Letters
Half-Baked Alaska
It was fun to read about our band of merry grads in Alaska
["N.U.'s Legal Eagles," November 1997]. However, I am a bit embarrassed
that I was credited with running the governor's successful campaign . .
. I ran his successful mayoral reelection and his first (but losing!) gubernatorial
race. A friend of mine deserves the credit for managing his 1994 winning
campaign for governor.
Annalee McConnell, L'79
Juneau, Alaska
Animalistic Abuse
Thank you for your timely article ["The Web of Cruelty:
What Animal Abuse Tells Us about Humans," From the Field, September
1997]. Arnold Arluke's research into Massachusetts Society for Prevention
of Cruelty to Animals data confirms once again Federal Bureau of Investigation
studies that have taken place since the '50s. Cannibals like Jeffrey Dahmer
and the recent shooter at a high school massacre in Mississippi both delighted
in torturing animals. The Mississippi youth carefully documented his pet
dog's beating, burning, and drowning. On the local level, let's see what
the cowards who hung a pit bull from a tree in Mattapan in October have
in store for their fellow human beings.
Jordan Gallagher
Boston
Truth Telling
Thank you for printing Dr. Susan Love's speech to the Ford
Hall Forum ["Time to Tell the Truth," November 1997]. All too
often, people make critical health-care decisions without being adequately
informed of the risks, benefits, and less invasive alternatives. The insurance
industry has magnified the problem by limiting choices, access, and alternative
and viable treatments for millions of Americans who pay exorbitant costs
for insurance and treatment. And, in the end, there is little oversight,
accountability, or protection for medical consumers to assert their rights.
People are influenced by sound bites from the media and do not understand
the limitations of medicine and the long-term consequences. In part, this
is due to time constraints that don't allow issues to be discussed in depth.
On the other hand, it's bad for business for those who profit from a lucrative
health-care market to address systemic problems and basic human rights
for consumers of health care. It's safer to discuss the high cost of care
and ignore the issues of quality and human rights.

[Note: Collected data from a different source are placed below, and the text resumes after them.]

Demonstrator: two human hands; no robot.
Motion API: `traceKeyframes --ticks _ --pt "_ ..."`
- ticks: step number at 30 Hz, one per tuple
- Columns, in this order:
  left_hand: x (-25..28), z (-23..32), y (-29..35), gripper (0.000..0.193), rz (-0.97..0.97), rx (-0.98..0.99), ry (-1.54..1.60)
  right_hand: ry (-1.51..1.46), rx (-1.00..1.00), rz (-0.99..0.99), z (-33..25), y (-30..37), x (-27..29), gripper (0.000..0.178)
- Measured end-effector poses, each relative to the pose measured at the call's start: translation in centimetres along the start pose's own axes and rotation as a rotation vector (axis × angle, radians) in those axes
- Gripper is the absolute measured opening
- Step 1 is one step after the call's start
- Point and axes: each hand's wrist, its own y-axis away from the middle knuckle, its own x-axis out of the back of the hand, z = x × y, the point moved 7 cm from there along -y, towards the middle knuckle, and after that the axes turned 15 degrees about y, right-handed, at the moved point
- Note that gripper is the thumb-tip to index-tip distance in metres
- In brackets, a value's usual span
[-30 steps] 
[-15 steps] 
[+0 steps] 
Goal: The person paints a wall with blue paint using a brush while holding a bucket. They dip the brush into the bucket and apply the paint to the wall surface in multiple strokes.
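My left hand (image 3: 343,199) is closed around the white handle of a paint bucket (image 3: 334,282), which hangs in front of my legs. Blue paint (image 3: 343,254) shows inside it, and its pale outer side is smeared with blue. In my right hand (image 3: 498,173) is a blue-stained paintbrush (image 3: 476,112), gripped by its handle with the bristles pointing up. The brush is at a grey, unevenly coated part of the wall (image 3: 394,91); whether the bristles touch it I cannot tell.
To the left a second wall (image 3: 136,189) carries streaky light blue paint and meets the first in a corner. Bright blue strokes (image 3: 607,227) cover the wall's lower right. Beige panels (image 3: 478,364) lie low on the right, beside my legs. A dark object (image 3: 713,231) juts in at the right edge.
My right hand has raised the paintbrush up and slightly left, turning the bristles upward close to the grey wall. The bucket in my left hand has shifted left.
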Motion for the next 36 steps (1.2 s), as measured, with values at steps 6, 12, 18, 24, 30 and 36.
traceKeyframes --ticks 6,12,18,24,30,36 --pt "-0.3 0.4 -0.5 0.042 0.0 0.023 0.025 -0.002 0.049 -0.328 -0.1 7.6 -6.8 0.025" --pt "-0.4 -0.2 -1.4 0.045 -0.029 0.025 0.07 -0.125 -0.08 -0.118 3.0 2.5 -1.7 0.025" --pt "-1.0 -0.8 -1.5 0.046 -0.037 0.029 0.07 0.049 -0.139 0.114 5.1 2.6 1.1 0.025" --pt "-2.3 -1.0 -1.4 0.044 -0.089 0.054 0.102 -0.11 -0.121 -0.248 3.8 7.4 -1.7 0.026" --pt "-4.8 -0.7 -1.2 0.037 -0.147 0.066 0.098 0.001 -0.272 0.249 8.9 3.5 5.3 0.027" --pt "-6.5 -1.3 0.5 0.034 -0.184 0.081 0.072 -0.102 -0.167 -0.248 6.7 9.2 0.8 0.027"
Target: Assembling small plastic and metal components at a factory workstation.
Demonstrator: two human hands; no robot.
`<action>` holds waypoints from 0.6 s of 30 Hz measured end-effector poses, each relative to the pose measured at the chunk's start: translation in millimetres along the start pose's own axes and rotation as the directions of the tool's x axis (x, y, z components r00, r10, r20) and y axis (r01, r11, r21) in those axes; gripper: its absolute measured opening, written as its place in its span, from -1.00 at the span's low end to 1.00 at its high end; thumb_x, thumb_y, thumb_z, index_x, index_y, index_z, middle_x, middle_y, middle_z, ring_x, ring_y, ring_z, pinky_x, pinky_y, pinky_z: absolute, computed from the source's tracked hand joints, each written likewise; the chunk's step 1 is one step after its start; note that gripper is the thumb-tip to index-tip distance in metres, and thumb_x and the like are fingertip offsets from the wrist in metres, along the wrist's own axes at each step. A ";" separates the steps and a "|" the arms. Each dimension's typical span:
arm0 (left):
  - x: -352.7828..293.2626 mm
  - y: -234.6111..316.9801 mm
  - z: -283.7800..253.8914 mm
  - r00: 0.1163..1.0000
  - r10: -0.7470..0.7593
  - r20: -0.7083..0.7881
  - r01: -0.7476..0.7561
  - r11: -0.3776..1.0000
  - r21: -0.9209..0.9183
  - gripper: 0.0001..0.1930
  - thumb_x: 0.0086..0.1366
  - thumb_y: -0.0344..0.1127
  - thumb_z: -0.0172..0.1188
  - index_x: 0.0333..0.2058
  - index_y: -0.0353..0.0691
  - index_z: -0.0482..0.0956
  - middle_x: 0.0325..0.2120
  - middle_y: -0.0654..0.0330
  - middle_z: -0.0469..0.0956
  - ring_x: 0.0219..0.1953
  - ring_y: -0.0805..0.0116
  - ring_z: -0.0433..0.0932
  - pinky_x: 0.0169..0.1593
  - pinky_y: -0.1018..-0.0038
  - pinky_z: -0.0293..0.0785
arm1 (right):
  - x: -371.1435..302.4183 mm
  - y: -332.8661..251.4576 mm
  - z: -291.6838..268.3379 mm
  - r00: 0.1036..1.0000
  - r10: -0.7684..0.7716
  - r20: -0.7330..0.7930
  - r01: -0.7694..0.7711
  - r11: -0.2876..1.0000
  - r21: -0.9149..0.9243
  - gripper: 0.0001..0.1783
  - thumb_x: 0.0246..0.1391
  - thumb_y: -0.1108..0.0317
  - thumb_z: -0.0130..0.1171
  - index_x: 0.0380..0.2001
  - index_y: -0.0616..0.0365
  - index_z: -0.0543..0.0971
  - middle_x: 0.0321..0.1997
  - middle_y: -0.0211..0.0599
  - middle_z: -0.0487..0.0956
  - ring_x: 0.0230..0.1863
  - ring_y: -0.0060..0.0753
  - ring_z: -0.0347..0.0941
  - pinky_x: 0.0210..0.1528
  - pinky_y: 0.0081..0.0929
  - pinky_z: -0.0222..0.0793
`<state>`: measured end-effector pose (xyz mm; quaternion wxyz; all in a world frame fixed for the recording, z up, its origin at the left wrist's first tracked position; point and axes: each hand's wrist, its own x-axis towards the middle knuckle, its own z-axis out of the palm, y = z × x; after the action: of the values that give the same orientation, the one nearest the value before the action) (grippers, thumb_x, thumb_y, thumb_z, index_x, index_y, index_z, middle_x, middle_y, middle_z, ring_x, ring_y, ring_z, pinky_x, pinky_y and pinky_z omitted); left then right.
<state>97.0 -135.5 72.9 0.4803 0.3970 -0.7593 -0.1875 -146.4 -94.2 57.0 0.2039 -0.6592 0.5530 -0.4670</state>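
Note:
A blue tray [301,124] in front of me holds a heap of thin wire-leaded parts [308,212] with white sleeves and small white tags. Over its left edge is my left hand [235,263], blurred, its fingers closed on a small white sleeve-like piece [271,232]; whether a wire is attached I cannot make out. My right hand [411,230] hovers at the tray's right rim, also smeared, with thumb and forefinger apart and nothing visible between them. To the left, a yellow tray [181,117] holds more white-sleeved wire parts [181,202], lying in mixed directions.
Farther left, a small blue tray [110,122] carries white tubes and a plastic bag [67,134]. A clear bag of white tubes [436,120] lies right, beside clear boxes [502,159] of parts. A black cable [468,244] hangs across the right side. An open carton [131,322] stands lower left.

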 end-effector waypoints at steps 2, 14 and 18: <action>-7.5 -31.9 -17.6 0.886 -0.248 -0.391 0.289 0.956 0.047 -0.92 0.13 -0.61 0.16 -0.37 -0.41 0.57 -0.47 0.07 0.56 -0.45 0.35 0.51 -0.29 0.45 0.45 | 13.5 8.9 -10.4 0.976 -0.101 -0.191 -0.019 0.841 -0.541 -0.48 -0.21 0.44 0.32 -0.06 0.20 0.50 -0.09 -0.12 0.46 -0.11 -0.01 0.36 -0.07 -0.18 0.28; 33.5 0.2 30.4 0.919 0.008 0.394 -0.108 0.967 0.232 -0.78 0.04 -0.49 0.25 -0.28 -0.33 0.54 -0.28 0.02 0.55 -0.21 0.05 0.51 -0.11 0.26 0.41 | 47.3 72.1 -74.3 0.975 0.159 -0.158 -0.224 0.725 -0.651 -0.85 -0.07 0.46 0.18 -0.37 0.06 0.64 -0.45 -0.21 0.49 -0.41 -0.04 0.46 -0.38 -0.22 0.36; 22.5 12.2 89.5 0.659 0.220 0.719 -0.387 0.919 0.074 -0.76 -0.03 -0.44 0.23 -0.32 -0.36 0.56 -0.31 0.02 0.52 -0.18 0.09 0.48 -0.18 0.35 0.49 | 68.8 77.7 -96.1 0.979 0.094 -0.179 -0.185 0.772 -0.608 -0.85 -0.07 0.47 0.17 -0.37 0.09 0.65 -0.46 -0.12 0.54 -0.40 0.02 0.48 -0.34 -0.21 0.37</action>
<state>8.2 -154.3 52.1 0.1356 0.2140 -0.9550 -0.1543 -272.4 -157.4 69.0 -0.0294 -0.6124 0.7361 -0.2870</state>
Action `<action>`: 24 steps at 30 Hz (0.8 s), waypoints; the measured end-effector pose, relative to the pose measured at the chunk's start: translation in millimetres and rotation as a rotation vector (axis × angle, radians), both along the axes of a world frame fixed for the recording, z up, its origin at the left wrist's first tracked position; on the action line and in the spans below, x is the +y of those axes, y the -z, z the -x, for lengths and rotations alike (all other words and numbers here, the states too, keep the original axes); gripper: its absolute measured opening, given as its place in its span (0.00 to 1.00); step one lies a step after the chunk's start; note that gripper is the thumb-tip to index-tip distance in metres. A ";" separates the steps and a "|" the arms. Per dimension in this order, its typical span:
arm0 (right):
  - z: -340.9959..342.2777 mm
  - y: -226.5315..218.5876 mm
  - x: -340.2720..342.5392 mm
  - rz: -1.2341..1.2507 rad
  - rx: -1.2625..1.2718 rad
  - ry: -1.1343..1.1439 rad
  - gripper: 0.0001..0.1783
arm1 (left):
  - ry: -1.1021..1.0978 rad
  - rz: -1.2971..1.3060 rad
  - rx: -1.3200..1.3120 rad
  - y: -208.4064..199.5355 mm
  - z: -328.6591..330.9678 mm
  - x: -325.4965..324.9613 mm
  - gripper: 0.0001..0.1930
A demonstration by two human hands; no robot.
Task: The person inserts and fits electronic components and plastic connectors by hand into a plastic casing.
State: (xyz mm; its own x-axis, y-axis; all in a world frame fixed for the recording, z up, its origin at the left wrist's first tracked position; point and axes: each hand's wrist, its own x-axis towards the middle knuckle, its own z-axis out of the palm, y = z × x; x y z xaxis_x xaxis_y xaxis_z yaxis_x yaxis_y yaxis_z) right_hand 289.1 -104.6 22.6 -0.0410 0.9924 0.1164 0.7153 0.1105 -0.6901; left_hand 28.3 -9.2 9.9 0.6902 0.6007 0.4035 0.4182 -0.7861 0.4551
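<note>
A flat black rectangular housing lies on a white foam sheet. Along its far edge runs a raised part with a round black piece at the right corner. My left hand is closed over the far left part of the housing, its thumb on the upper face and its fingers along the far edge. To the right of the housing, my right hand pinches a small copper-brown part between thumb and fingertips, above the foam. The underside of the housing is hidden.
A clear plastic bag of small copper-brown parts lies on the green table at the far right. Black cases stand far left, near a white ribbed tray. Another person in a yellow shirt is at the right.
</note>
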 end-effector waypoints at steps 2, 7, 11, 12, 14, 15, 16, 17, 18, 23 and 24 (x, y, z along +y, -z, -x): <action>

Dr. Love cites the use of fertility drugs as becoming a standard
treatment without having been really tested. She states: "That's another
example where people say, 'Oh, well, fertility drugs-we don't have any
data that they're dangerous.' That's because we don't have any data, not
because we know they're safe. Of course, the fertility doctors aren't going
to be the ones leading the charge, because they'd just as soon not know
if they're dangerous. But we really have no idea." Dr. Love doesn't
mention the fact that fertile college coeds are taking these powerful experimental
drugs and undergoing invasive procedures to "sell" their eggs.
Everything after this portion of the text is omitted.